The Second Clinical Medical College, Zhejiang Chinese Medical University, Hangzhou 310053, China.
Department of Internal Medicine, XianJu People's Hospital, XianJu 317399, China.
Math Biosci Eng. 2023 Jun 16;20(8):13798-13823. doi: 10.3934/mbe.2023614.
The epithelial-mesenchymal transition (EMT) is associated with gastric cancer (GC) progression and immune microenvironment. To better understand the heterogeneity underlying EMT, we integrated single-cell RNA-sequencing (scRNA-seq) data and bulk sequencing data from GC patients to evaluate the prognostic utility of biomarkers for EMT-related cells (ERCs), namely, cancer-associated fibroblasts (CAFs) and epithelial cells (ECs).
scRNA-seq data from primary GC tumor samples were obtained from the Gene Expression Omnibus (GEO) database to identify ERC marker genes. Bulk GC datasets from the Cancer Genome Atlas (TCGA) and GEO were used as training and validation sets, respectively. Differentially expressed markers were identified from the TCGA database. Univariate Cox, least-absolute shrinkage, and selection operator regression analyses were performed to identify EMT-related cell-prognostic genes (ERCPGs). Kaplan-Meier, Cox regression, and receiver-operating characteristic (ROC) curve analyses were adopted to evaluate the prognostic utility of the ERCPG signature. An ERCPG-based nomogram was constructed by integrating independent prognostic factors. Finally, we evaluated the correlations between the ERCPG signature and immune-cell infiltration and verified the expression of ERCPG prognostic signature genes by in vitro cellular assays.

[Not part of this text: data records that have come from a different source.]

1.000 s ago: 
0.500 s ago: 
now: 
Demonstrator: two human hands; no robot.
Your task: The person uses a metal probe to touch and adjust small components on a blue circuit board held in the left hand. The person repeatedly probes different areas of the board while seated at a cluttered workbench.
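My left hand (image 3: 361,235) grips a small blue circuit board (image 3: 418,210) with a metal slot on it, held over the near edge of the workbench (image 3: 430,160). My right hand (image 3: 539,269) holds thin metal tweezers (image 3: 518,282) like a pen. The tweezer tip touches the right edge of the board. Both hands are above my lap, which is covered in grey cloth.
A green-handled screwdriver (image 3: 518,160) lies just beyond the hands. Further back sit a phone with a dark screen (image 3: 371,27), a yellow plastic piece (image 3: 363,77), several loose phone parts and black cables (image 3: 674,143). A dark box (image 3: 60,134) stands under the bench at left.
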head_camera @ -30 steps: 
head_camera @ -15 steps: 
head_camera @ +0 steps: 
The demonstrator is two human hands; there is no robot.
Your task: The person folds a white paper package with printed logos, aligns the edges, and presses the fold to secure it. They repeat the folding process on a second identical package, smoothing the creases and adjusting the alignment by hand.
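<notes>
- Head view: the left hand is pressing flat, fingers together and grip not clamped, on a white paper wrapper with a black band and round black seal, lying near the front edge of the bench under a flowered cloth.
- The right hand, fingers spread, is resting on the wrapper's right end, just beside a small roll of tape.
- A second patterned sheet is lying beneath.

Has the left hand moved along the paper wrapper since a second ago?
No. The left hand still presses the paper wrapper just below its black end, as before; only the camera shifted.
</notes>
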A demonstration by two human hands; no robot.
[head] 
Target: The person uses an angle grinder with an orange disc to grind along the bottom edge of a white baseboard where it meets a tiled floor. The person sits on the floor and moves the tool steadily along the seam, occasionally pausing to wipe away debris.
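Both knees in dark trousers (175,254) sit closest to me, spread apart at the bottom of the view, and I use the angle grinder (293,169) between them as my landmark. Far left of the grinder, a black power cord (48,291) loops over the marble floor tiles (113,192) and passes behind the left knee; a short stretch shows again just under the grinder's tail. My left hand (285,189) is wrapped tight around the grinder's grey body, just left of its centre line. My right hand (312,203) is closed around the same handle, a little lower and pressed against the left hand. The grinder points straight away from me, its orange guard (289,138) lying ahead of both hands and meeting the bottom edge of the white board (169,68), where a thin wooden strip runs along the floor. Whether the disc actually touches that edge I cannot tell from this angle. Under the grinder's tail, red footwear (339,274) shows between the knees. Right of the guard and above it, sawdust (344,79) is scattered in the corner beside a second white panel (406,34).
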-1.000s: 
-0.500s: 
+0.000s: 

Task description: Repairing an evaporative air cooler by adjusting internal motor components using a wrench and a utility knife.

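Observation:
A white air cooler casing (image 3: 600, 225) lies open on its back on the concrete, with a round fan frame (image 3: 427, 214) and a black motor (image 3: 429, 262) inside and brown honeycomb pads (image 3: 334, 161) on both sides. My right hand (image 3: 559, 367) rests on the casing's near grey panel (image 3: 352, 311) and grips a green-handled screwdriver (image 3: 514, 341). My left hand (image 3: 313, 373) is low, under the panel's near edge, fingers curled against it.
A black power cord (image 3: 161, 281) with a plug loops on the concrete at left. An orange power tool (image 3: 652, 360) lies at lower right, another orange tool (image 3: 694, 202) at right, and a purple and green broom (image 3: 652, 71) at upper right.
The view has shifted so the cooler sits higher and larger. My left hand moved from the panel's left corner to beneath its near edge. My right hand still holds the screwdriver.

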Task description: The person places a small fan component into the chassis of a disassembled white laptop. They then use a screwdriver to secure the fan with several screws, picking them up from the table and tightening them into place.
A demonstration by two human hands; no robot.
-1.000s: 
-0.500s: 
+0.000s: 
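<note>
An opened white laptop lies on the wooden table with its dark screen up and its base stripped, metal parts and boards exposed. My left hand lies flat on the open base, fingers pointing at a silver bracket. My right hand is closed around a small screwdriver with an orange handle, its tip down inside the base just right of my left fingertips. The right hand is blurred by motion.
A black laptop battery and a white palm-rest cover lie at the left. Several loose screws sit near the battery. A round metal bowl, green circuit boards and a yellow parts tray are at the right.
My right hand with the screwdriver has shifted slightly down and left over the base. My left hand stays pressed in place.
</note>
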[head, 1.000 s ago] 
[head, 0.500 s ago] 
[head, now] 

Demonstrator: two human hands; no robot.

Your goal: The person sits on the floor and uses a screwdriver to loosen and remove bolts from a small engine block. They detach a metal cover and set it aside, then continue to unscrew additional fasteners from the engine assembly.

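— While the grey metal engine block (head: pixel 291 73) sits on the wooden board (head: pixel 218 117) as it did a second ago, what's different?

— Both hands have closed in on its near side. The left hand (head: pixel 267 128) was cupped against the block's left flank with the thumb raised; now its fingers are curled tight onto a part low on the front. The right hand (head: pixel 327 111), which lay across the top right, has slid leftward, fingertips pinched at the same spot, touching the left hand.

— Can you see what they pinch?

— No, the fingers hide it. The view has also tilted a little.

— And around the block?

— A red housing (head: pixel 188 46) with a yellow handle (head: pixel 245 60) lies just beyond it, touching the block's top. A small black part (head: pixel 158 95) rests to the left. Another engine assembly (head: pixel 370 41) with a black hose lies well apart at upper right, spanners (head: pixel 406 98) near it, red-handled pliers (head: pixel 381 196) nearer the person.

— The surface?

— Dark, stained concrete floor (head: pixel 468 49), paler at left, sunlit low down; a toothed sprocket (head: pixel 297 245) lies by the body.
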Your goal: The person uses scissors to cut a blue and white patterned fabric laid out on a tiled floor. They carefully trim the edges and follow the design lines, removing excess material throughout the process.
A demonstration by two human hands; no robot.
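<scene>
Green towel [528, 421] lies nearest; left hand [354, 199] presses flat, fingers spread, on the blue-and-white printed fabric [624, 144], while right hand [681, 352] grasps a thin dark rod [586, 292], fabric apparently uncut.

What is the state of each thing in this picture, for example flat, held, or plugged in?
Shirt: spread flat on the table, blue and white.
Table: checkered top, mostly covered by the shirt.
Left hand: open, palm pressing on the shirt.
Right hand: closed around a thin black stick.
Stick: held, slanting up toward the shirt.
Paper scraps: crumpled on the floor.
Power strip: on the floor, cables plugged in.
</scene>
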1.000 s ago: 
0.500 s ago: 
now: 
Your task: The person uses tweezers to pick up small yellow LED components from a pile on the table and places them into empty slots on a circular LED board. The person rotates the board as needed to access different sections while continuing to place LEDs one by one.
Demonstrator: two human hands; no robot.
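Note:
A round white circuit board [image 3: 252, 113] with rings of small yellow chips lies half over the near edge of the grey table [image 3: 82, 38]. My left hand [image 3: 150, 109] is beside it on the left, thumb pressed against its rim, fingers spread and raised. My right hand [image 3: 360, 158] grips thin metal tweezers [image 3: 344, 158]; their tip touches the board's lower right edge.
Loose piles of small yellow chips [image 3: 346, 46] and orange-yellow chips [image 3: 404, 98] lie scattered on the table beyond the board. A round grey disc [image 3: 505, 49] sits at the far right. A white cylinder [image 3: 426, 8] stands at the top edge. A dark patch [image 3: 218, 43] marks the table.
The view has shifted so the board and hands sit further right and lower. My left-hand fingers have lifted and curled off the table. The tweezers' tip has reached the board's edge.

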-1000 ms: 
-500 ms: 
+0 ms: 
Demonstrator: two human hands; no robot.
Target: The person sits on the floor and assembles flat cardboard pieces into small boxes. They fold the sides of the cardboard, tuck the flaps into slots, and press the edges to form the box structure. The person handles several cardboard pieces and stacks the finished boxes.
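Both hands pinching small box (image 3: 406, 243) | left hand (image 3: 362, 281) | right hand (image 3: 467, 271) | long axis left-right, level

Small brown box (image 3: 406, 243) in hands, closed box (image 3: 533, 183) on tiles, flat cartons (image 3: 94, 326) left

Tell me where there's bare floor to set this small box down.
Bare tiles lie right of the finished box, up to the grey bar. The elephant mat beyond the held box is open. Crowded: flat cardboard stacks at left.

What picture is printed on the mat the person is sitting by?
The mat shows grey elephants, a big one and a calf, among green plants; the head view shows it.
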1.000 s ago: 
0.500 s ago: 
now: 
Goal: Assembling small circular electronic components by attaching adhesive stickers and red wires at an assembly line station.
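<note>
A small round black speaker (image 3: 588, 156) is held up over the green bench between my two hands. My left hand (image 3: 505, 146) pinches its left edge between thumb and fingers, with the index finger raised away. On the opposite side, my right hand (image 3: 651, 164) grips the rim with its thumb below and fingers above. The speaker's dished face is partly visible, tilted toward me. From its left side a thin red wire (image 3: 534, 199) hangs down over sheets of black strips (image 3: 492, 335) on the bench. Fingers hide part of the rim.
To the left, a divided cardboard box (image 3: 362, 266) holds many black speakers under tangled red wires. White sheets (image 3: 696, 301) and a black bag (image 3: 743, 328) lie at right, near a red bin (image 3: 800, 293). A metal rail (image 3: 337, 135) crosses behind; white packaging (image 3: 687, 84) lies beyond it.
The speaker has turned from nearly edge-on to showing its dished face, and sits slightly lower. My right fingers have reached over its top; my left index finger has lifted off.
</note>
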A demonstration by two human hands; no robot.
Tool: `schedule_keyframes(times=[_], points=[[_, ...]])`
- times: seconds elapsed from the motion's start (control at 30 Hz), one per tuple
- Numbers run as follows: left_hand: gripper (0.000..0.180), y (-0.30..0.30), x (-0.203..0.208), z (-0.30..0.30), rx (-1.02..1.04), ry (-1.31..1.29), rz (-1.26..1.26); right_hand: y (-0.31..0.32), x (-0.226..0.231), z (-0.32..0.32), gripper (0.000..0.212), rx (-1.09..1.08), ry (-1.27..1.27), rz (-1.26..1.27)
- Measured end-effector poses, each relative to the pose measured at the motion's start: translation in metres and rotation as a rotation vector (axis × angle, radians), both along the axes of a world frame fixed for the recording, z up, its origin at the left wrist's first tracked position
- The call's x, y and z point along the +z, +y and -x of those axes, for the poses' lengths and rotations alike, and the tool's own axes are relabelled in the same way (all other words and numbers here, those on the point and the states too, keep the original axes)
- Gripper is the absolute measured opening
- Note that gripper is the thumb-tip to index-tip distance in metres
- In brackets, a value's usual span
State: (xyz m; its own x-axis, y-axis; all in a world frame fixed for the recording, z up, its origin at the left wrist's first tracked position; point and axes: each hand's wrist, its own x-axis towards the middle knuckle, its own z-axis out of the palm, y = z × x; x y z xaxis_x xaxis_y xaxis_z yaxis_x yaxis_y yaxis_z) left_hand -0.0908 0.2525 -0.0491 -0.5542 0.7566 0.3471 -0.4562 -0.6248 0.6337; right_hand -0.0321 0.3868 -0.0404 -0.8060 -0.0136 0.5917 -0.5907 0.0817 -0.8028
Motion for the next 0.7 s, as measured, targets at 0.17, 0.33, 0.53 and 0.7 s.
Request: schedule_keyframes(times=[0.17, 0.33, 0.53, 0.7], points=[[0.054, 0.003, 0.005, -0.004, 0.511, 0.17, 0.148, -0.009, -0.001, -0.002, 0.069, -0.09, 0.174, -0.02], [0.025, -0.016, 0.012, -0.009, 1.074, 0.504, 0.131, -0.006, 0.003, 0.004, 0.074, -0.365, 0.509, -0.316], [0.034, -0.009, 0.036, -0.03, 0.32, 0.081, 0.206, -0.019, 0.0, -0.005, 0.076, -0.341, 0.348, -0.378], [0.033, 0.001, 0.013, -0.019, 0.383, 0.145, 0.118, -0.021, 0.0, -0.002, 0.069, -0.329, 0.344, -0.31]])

The ERCPG signature was comprised of seven genes (COL4A1, F2R, MMP11, CAV1, VCAN, FKBP10, and APOD). Patients were divided into high- and low-risk groups based on the ERCPG risk scores. Patients in the high-risk group showed a poor prognosis. ROC and calibration curves suggested that the ERCPG signature and nomogram had a good prognostic utility. An immune cell-infiltration analysis suggested that the abnormal expression of ERCPGs induced the formation of an unfavorable tumor immune microenvironment. In vitro cellular assays showed that ERCPGs were more abundantly expressed in GC cell lines compared to normal gastric tissue cell lines.
We constructed and validated an ERCPG signature using scRNA-seq and bulk sequencing data from ERCs of GC patients. Our findings support the estimation of patient prognosis and tumor treatment in future clinical practice.
上皮-间充质转化(EMT)与胃癌(GC)的进展和免疫微环境有关。为了更好地理解 EMT 背后的异质性,我们整合了来自 GC 患者的单细胞 RNA 测序(scRNA-seq)数据和批量测序数据,以评估 EMT 相关细胞(ERCs)标志物的预后效用,即癌相关成纤维细胞(CAFs)和上皮细胞(ECs)。
从基因表达综合数据库(GEO)数据库中获取原发性 GC 肿瘤样本的 scRNA-seq 数据,以鉴定 ERC 标记基因。来自癌症基因组图谱(TCGA)和 GEO 的批量 GC 数据集分别作为训练集和验证集。从 TCGA 数据库中确定差异表达的标记物。进行单变量 Cox、最小绝对值收缩和选择算子回归分析,以确定 EMT 相关细胞预后基因(ERCPGs)。采用 Kaplan-Meier、Cox 回归和接收者操作特征(ROC)曲线分析来评估 ERCPG 特征的预后效用。通过整合独立的预后因素构建基于 ERCPG 的列线图。最后,我们评估了 ERCPG 特征与免疫细胞浸润的相关性,并通过体外细胞实验验证了 ERCPG 预后特征基因的表达。
ERCPG 特征由七个基因(COL4A1、F2R、MMP11、CAV1、VCAN、FKBP10 和 APOD)组成。根据 ERCPG 风险评分将患者分为高风险组和低风险组。高风险组患者预后较差。ROC 和校准曲线表明,ERCPG 特征和列线图具有良好的预后效用。免疫细胞浸润分析表明,ERCPGs 的异常表达诱导了不利的肿瘤免疫微环境的形成。体外细胞实验表明,与正常胃组织细胞系相比,GC 细胞系中 ERCPGs 的表达更为丰富。
我们使用来自 GC 患者 ERCs 的 scRNA-seq 和批量测序数据构建和验证了 ERCPG 特征。我们的研究结果支持在未来的临床实践中估计患者的预后和肿瘤治疗。